While only a small batch of 300 bottles has been produced, Coca-Cola says the bottle is a proof of concept for the potential of ‘enhanced recycling’ – technology which allows even low-quality plastics to be reused and recycled.
Dutch technology
A key problem with using recycled plastic is finding a sufficient quantity of plastic at high enough quality to be used in food grade packaging.
Coca-Cola has turned to enhanced recycling technologies to break down components of plastic and strip out impurities in lower-grade recyclables so they can be rebuilt ‘as good as new’.

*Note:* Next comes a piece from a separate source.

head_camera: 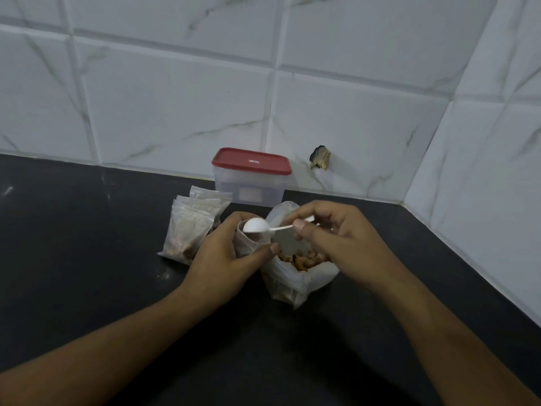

“This means that lower-grade plastics that were often destined for incineration or landfill can now be given a new life,” explains Coca-Cola. “It also means more materials are available to make recycled content, reducing the amount of virgin PET needed from fossil fuels, and resulting in a lower carbon footprint.”
The sample bottle is the result of a partnership between Ioniqa Technologies, a clean-teach spinoff from Eindhoven University of Technology in the Netherlands; Indorama Ventures, Mares Circulares (Circular Seas) and The Coca-Cola Company.
Marine plastic was collected and recovered by volunteers in 84 beach clean-ups in Spain and Portugal, as well as by fisherman across the Mediterranean, through the Mares Circulares initiative.
Ioniqa Technologies used a loan from Coca-Cola to scale its proprietary enhanced recycling technology; while Indorama Ventures, a Coca-Cola supplier of PET and packaging, converted this material into the final material.
In the immediate term, enhanced recycling will be introduced at commercial scale using waste streams from existing recyclers, including plastics that were previously unrecyclable and lower-quality recyclables. From 2020, Coca-Cola plans to roll out this enhanced recycled content in some of its bottles.
Across Western Europe, Coca-Cola has this week announced ambitions to reach 100% recycled plastic in all its bottles.
In Great Britain, it hopes to reach 50% next year. "While one of the challenges of moving past 50% has been the limited availability of food-grade quality recycled plastic, we hope that the new technology opens up new streams of material," says the company.